-- Task details --
For each line below, check whether "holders" is present. Report how many lines have it, nothing else.

-- Exercise data --
———
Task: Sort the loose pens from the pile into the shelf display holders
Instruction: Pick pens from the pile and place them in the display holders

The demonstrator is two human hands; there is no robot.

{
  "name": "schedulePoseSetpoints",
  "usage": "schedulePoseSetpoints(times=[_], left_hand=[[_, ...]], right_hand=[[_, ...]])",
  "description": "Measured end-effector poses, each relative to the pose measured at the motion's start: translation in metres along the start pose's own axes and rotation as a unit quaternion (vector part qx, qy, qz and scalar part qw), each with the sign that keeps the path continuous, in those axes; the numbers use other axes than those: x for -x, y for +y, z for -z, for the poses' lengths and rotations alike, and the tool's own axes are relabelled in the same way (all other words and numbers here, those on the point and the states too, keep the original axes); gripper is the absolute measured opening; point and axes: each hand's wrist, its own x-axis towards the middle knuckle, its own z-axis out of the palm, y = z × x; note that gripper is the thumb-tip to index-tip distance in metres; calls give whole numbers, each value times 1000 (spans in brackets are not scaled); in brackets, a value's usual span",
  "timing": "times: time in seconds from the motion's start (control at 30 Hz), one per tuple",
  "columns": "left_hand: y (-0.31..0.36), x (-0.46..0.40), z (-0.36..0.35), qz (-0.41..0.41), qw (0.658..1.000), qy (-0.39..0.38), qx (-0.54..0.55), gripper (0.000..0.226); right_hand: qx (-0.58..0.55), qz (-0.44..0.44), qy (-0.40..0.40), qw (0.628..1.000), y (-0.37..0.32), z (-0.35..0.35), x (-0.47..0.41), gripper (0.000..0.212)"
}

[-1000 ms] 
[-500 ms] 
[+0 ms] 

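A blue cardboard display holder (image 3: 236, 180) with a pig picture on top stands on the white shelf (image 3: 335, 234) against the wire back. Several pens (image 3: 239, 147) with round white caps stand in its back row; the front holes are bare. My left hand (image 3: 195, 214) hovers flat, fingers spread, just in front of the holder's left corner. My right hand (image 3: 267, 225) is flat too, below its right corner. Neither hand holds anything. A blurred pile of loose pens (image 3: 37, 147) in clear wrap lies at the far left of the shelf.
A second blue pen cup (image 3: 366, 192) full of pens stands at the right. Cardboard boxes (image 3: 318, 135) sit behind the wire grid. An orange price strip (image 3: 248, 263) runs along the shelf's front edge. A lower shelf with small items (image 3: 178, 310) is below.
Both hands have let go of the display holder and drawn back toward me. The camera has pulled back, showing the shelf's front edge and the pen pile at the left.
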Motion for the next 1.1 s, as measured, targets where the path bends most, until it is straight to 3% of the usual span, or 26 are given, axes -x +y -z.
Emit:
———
-- Result for this exercise --
2